Instructions for the task: Copy every line from the data below in which the string "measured" can be found.

*** Opening of Source data ***

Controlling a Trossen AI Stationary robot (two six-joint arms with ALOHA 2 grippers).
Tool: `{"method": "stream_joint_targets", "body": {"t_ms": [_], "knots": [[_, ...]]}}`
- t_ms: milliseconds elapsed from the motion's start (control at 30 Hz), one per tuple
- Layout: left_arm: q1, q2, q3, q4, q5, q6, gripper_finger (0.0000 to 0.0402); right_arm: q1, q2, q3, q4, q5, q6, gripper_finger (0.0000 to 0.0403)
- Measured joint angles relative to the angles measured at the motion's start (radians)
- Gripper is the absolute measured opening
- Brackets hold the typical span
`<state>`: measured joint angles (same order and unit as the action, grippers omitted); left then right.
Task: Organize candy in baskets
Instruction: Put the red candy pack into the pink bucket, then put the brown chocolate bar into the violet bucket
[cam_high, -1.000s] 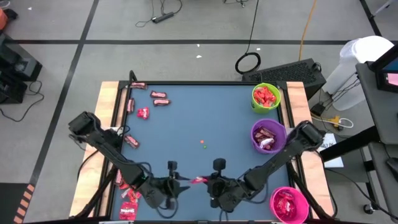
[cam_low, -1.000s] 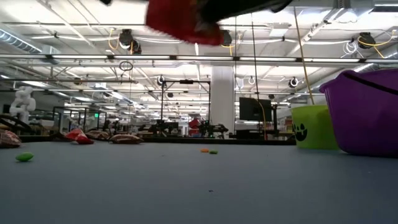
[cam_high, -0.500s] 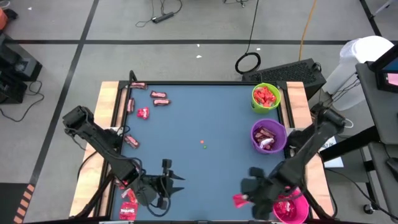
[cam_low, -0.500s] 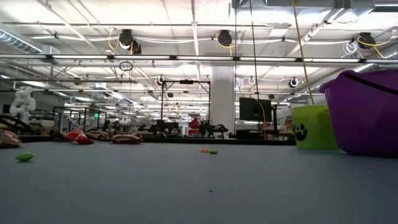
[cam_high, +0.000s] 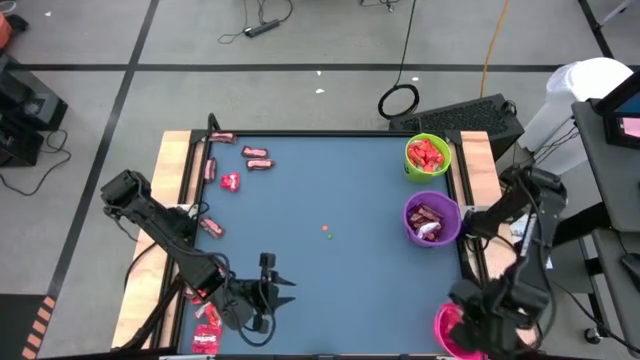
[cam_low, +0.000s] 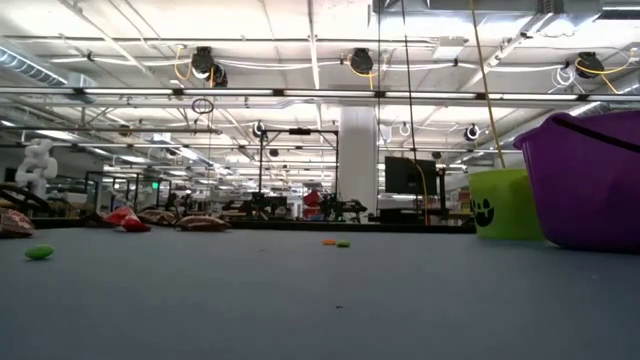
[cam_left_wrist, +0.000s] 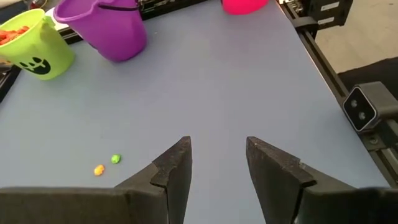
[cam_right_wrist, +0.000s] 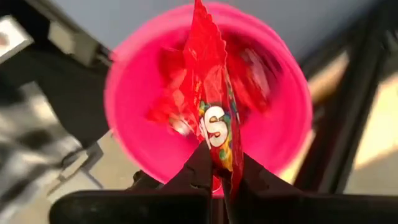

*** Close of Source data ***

Completed exercise:
- Measured joint angles relative to the angles measured at the motion's start (radians)
- Gripper is the absolute measured opening
`<state>`: measured joint angles (same order and unit as the action, grippers omitted); left then right.

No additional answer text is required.